The Turnbull government has the same view. While the United States and the United Kingdom suspended military ties at the height of the 2017 violence, Australia remained at the regime’s side. This financial year, $398,000 has been budgeted for Myanmar as part of our Defence Cooperation Program. The government argues that this supports training activities in humanitarian assistance and peacekeeping, which must surely be of great reassurance to the Rohingya.

By any measure, Australia’s “engagement” has failed comprehensively. Tirana Hassan, Amnesty International’s crisis response director, is blunt: “Australia must cut military ties with Myanmar and they must use their influence in the region and their current position on the UN Human Rights Council … the international community, including Australia, must face the reality of what has been happening in Rakhine State for years.”

The reality includes large numbers of people who will inevitably seek shelter further afield than the precarious dune fields of Kutupalong. A number of Rohingya asylum seekers are now trapped on Nauru and Manus Island, reportedly offered cash by Border Force officers if they agree to return to the arms of the Myanmar authorities.

With one hand, Australia partners with a regime conducting genocidal purges of its own people, and imprisons any evacuees who stray within range.
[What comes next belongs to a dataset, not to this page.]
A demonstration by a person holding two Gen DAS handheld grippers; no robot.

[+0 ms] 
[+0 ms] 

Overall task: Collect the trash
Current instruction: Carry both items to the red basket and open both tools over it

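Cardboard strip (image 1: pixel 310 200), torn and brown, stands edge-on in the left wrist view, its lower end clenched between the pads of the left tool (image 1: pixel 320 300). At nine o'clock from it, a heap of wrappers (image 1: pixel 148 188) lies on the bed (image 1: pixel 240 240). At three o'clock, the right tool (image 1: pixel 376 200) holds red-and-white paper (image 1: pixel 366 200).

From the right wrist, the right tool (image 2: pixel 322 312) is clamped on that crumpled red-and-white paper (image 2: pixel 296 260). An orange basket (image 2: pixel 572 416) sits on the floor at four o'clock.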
With the other, we are now the third largest donor to the relief effort in Bangladesh – our withered international aid budget making up approximately 8 per cent of the funds required to keep the huge Kutupalong camp alive.

Surely dissonance this sharp is impossible to sustain. The Burmese Rohingya Community in Australia is emphatic that military collaboration must cease, and that the time for diplomatic pleasantries is done: “We urge the Australian government to impose targeted sanctions that would … create enough pressure to end the brutalities waged upon the Rohingyas. We urge the Australian government to renew sanctions until the Rohingya crisis in Myanmar is resolved.”


“You asked why I came here?” MedGlobal’s Dr Mark Palfreeman passes me his phone. On it is a photo of him with one of the kids he treated earlier this morning; the two smiles could light up a city block. “That’s why.”

It’s a powerful thing, knowing that even in an emergency on this scale, some of the best and brightest will step in to help. But at the end of the day in the clinic, our team is waved through an armed police cordon and we’re free to go. Behind us in the city of children, 800,000 people are still trapped on a sand plain in the world’s largest bamboo cage, waiting for the rain to come.